WHAT THE TASK REQUIRES
Copy, exactly and without additions, every line in the records below from the one holding "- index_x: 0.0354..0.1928" through the one holding "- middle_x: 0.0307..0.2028", both ends included.
BEGIN
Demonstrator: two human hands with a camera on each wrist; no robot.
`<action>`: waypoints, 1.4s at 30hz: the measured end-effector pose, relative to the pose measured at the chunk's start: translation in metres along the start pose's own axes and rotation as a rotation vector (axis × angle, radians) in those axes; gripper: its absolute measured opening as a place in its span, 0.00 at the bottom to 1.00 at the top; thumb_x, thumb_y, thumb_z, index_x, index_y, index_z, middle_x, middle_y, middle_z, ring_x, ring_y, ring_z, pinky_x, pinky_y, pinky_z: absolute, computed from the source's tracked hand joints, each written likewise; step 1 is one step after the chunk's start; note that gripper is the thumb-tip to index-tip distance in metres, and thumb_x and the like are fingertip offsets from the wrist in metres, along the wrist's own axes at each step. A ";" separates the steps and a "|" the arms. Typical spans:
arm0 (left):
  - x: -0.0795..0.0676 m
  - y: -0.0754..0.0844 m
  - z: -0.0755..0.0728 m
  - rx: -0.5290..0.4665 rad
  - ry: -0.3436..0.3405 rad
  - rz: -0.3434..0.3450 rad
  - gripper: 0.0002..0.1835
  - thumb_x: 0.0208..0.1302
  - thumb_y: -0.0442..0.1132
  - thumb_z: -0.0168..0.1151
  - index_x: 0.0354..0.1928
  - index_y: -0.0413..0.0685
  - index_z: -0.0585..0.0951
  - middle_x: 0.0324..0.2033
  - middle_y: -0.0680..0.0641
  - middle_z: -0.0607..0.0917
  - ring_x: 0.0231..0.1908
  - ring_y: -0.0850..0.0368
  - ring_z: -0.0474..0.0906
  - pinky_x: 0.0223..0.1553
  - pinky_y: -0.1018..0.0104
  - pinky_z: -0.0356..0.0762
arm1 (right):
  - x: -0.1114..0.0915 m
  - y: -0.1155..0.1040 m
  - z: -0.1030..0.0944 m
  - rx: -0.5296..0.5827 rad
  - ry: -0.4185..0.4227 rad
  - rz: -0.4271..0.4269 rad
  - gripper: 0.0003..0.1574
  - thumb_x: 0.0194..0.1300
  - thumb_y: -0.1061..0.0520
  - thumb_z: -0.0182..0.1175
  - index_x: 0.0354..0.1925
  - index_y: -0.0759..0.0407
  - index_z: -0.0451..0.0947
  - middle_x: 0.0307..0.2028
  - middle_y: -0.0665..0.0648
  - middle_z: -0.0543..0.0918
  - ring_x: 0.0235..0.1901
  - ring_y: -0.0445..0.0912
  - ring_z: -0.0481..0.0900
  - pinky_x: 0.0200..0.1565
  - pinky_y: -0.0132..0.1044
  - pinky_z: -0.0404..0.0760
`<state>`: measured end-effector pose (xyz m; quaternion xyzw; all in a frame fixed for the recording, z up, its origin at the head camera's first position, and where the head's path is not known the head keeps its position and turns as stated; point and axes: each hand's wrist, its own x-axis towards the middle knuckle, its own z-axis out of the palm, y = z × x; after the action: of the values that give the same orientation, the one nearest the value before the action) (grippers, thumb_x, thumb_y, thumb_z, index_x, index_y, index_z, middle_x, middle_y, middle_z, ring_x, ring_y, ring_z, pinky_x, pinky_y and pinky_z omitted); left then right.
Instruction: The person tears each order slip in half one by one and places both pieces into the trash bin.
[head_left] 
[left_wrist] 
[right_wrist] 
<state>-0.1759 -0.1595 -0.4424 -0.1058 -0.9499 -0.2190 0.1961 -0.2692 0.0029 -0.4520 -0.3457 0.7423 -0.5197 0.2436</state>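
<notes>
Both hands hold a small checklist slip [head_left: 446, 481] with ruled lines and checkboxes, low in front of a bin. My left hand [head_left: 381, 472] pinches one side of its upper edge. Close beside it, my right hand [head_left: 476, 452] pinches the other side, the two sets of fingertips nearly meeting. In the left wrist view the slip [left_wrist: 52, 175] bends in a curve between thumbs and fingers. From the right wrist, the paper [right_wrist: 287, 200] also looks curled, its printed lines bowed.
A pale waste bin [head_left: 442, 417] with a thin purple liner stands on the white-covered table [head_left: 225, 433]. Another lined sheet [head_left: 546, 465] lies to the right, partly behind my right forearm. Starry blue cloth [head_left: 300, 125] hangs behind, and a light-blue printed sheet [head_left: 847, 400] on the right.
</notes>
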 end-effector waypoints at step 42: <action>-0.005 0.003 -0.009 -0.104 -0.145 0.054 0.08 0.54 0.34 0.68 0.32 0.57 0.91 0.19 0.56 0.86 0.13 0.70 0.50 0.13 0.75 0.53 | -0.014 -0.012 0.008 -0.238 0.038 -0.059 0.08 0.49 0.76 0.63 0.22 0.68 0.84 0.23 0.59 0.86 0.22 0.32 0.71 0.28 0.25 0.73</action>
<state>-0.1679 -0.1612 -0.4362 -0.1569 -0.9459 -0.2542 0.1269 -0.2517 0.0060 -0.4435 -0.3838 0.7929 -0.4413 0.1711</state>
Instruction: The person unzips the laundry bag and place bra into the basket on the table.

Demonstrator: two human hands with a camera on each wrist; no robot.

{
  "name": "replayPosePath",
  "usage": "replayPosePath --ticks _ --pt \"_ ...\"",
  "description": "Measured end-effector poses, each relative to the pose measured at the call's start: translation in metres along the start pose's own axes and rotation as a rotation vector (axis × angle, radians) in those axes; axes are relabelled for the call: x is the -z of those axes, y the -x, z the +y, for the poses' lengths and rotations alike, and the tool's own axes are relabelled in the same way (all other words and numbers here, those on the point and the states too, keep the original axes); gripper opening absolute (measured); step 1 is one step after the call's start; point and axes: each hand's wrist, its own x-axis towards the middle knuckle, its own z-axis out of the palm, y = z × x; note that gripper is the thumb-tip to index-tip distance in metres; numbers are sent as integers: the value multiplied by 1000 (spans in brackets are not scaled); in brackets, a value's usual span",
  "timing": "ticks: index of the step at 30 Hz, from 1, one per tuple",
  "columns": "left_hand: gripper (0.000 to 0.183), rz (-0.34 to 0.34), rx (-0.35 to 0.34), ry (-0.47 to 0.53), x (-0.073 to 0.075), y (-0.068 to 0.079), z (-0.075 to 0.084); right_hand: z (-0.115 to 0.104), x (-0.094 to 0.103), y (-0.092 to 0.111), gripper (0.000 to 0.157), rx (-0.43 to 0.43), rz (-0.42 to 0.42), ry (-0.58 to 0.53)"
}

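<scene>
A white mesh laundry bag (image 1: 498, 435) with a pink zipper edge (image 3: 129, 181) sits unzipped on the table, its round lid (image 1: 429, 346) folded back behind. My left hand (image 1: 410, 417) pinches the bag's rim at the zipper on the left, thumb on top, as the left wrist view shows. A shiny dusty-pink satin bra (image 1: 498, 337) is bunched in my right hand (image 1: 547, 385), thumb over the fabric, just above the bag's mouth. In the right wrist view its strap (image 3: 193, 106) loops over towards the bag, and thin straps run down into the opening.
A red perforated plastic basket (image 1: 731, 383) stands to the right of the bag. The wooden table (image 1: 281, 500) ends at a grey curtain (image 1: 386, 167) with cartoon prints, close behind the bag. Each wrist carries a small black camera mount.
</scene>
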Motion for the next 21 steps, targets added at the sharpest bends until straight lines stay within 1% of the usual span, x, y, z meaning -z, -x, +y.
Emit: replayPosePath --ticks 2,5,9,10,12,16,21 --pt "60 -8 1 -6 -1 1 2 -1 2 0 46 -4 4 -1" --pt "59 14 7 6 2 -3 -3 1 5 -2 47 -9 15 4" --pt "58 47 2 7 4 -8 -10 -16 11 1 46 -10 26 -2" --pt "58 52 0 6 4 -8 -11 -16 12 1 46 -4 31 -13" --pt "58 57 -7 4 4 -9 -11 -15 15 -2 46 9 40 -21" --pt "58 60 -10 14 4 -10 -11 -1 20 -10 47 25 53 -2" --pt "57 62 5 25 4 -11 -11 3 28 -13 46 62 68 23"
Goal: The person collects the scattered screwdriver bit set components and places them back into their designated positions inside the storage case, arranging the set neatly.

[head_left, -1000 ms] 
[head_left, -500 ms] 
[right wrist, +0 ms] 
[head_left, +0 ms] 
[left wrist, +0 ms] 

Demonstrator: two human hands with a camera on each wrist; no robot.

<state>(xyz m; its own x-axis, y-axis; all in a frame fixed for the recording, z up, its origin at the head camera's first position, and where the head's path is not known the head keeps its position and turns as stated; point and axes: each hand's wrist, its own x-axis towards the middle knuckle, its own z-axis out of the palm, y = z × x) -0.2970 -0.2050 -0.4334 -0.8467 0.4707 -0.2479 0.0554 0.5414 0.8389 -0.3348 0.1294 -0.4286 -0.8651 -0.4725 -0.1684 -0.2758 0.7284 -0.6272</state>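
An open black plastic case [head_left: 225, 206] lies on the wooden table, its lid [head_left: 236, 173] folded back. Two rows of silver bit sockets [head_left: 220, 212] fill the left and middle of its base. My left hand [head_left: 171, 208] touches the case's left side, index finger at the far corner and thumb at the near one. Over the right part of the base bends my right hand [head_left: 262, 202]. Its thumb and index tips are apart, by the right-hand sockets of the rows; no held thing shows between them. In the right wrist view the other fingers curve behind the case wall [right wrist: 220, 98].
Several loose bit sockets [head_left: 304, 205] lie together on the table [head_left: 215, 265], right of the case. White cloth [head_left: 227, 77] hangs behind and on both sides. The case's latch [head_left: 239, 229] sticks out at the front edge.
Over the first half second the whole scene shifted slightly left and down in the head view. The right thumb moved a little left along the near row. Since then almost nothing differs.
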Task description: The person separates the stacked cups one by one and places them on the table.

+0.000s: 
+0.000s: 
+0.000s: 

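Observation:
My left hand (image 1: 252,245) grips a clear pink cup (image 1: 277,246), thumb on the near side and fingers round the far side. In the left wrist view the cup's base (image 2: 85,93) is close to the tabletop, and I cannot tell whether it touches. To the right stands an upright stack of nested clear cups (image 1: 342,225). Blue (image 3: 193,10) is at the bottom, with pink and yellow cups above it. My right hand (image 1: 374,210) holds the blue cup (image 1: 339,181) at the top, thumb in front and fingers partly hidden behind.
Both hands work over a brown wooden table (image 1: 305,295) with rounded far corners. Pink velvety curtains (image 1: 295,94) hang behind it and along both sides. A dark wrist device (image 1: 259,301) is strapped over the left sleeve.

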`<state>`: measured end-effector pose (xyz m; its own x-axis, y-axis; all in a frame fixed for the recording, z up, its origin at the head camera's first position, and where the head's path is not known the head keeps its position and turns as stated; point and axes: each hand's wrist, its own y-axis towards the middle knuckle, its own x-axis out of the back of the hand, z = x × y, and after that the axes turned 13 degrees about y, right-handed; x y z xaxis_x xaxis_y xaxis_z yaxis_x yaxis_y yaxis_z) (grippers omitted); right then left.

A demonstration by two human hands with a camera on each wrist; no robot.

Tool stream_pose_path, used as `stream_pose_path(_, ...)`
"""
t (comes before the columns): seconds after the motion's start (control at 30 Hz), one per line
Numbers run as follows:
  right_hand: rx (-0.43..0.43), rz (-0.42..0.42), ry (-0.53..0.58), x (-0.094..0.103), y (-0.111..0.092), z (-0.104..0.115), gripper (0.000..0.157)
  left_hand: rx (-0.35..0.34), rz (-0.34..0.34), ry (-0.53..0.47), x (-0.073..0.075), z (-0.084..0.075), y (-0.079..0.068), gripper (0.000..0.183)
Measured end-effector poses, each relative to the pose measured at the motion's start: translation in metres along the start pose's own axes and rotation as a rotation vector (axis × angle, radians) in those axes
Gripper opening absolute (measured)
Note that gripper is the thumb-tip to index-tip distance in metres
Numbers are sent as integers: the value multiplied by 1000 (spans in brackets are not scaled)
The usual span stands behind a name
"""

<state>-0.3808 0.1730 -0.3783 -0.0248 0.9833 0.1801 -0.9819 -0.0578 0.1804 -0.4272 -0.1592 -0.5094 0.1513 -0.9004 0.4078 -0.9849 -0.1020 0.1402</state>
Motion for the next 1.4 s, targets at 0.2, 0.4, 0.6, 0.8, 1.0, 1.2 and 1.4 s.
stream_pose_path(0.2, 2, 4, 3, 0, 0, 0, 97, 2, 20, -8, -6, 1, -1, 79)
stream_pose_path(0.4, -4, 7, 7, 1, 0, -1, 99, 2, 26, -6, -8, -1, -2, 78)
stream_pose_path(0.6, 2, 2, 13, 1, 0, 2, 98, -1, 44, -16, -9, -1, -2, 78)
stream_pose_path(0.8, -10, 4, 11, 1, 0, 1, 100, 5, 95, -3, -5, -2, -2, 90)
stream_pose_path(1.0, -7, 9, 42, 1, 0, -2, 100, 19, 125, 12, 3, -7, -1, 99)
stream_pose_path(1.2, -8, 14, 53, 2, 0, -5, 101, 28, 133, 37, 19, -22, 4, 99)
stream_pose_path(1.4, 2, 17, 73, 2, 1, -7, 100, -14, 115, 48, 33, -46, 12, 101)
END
COMPLETED TASK
  - index_x: 0.0354..0.1928
  - index_y: -0.0413..0.0685
  - index_z: -0.0585..0.0951
  - middle_x: 0.0324..0.2033
  - middle_y: -0.0680..0.0641
  - middle_z: -0.0607..0.0917
  - ring_x: 0.0231..0.1908
  - ring_y: -0.0850..0.0368
  - ring_z: -0.0474..0.0906
  - pinky_x: 0.0223..0.1553
  - pinky_y: -0.1018..0.0104
  - pinky_z: -0.0356..0.0762
arm1 (right):
  - x: -0.1114..0.0915 m
  - y: -0.1155..0.1040 m
  - z: -0.1030..0.0944 m
  - rx: -0.5296..0.5827 rad
  - ry: -0.4185..0.4227 rad
  - rz: -0.4271..0.4269 rad
  - gripper: 0.0003..0.1574
  - thumb_x: 0.0194..0.1300
  - thumb_y: -0.1061..0.0520
  - thumb_z: -0.0182..0.1175
  - index_x: 0.0354..0.1925
  - index_y: -0.0759..0.0407
  - index_z: -0.0451..0.0947
  - middle_x: 0.0307..0.2028

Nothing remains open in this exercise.